Optimization of trial design and preparation of implementation in the regulatory process
BEAt-DKD collaborated with key stakeholders including patient and physician groups, regulators, health technology assessors, and scientists from academia, pharmaceutical and biotech companies to develop an optimized blueprint for clinical studies. Recent highlights are the submission of the PRE-score document to the EMA for a Qualification Opinion, resulting in a Letter of Support from EMA, as well as several review articles on the biomarker qualification process and use in personalised medicine.
Clinical and societal impact: Bringing predictive and dynamic biomarkers to clinical practice will help tailor drugs to specific subgroups of patients and to mitigate adverse drug reactions.
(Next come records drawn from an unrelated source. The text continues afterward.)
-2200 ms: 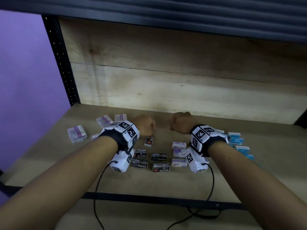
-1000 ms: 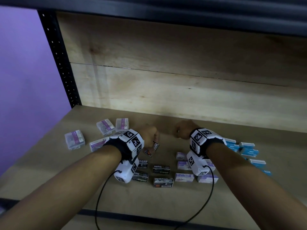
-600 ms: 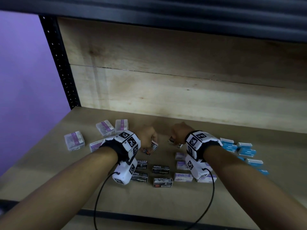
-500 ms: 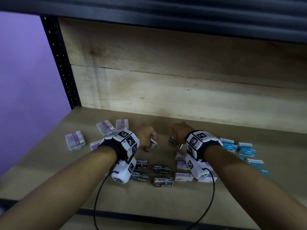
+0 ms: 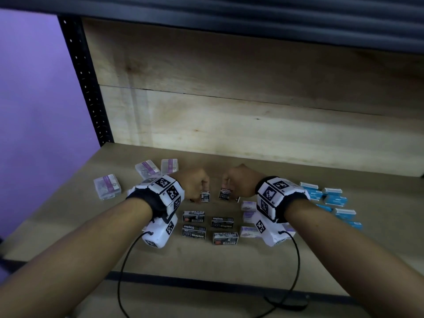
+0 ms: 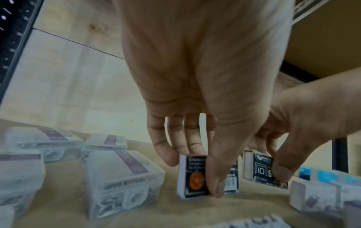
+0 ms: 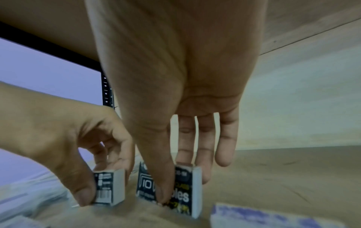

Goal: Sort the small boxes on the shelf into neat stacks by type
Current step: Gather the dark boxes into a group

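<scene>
My left hand pinches a small black staples box between thumb and fingers and holds it upright on the wooden shelf. My right hand pinches a second black staples box the same way, just to the right. The two boxes stand a small gap apart. Several more black staples boxes lie flat in a grid in front of my hands.
Clear plastic boxes with purple bands lie at the left. Lilac boxes sit beside my right wrist and blue boxes at the far right. A black upright post and a wooden back panel bound the shelf.
Each hand has picked up a black staples box from the middle of the shelf. Both boxes now stand upright near each other; the boxes lying flat have not moved.
</scene>
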`<state>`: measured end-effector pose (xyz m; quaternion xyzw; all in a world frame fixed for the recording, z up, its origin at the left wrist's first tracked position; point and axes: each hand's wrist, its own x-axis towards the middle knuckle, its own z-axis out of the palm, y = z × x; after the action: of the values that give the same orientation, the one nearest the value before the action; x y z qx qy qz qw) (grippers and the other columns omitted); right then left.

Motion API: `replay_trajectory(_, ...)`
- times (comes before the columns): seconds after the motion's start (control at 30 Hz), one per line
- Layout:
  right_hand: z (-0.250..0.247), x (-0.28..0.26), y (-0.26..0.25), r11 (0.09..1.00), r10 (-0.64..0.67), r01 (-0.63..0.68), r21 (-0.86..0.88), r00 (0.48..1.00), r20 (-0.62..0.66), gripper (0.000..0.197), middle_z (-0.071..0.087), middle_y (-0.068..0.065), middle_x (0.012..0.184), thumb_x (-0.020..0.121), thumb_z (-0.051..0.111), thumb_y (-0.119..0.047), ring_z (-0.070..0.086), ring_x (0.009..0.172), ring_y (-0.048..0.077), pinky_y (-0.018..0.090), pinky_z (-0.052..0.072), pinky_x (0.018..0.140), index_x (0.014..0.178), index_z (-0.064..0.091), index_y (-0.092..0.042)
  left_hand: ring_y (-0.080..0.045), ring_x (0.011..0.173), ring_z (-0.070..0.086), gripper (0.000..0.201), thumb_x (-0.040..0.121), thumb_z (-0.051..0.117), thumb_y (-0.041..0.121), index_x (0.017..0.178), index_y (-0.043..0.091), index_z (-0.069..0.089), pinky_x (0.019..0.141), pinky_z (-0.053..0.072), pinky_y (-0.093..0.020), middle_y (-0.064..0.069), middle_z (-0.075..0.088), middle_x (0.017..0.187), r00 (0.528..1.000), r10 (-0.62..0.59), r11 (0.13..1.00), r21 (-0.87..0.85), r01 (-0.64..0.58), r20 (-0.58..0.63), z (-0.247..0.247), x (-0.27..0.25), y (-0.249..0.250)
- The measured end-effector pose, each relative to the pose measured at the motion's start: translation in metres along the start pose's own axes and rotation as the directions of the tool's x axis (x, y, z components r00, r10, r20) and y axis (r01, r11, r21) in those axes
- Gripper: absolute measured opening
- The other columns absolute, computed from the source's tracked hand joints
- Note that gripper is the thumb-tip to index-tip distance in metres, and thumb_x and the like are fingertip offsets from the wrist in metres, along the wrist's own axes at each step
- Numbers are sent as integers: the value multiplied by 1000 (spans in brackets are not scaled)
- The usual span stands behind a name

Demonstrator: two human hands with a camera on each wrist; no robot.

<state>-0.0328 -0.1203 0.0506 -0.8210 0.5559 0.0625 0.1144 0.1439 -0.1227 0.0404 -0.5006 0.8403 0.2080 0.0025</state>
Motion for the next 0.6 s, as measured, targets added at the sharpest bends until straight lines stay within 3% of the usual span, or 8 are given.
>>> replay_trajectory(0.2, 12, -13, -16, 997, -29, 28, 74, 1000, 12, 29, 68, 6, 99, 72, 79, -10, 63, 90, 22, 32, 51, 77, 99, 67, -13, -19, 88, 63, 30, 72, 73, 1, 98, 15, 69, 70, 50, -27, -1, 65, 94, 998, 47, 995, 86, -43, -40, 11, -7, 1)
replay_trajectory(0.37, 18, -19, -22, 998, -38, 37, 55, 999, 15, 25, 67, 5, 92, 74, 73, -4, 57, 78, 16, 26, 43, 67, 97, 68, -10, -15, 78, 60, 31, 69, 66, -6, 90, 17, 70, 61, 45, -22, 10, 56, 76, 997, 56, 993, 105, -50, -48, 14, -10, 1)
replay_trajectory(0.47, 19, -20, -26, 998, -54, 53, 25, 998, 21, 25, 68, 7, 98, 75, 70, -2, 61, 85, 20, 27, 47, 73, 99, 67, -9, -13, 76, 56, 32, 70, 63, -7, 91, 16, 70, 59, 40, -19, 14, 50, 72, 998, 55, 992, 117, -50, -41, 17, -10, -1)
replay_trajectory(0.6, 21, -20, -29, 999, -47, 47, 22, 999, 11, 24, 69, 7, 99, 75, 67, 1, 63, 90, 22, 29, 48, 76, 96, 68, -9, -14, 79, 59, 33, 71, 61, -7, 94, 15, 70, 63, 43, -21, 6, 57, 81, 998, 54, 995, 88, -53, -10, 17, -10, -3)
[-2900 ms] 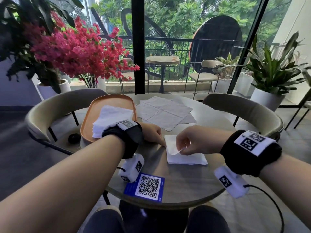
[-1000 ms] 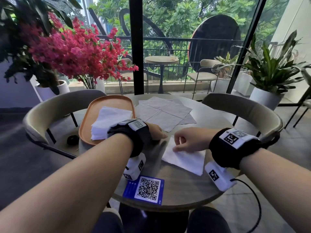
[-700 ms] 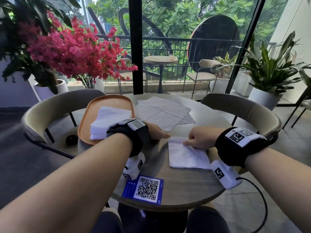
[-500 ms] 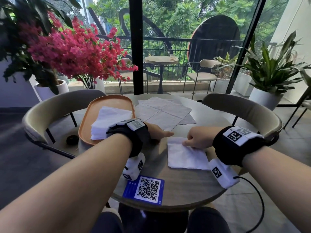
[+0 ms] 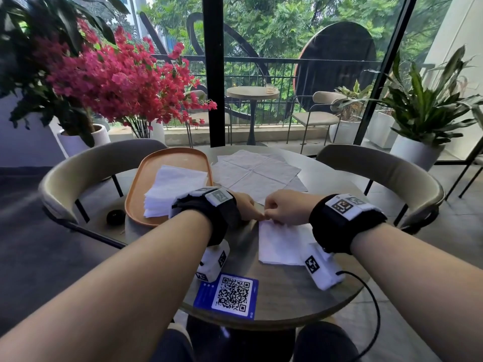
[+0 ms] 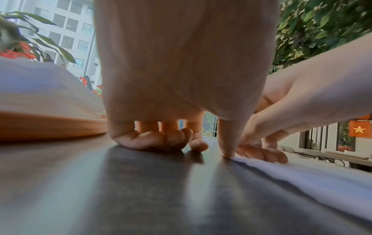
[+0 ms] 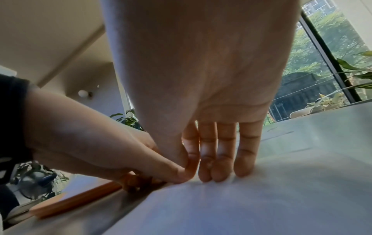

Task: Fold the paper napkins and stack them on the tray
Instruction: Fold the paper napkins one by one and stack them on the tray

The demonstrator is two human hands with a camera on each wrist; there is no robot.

BEAt-DKD results led to a new European project, PRIME-CKD, to test biomarkers in a clinical setting.
Improved imaging tools: BEAt-DKD is the first to direct the full power of quantitative imaging data onto the problem of patient stratification and treatment response, leading to the largest MRI and ultrasound kidney imaging study worldwide. Sharing of protocols will help maximise opportunities of alignment for pooling renal imaging data in the future.
Innovation impact: Integrating data from in vitro cell studies, in vivo kidney tissues and clinical trials is a completely novel approach. Urinary extracellular vesicles are promising non-invasive liquid kidney biopsies in DKD.
Overall, BEAt-DKD has delivered tools and knowledge for better patient stratification, contributing to improved clinical development processes for evaluating new therapies, via a reduction in the size and potentially also costs of future confirmatory trials needed for regulatory approval, accelerating the improved management of DKD.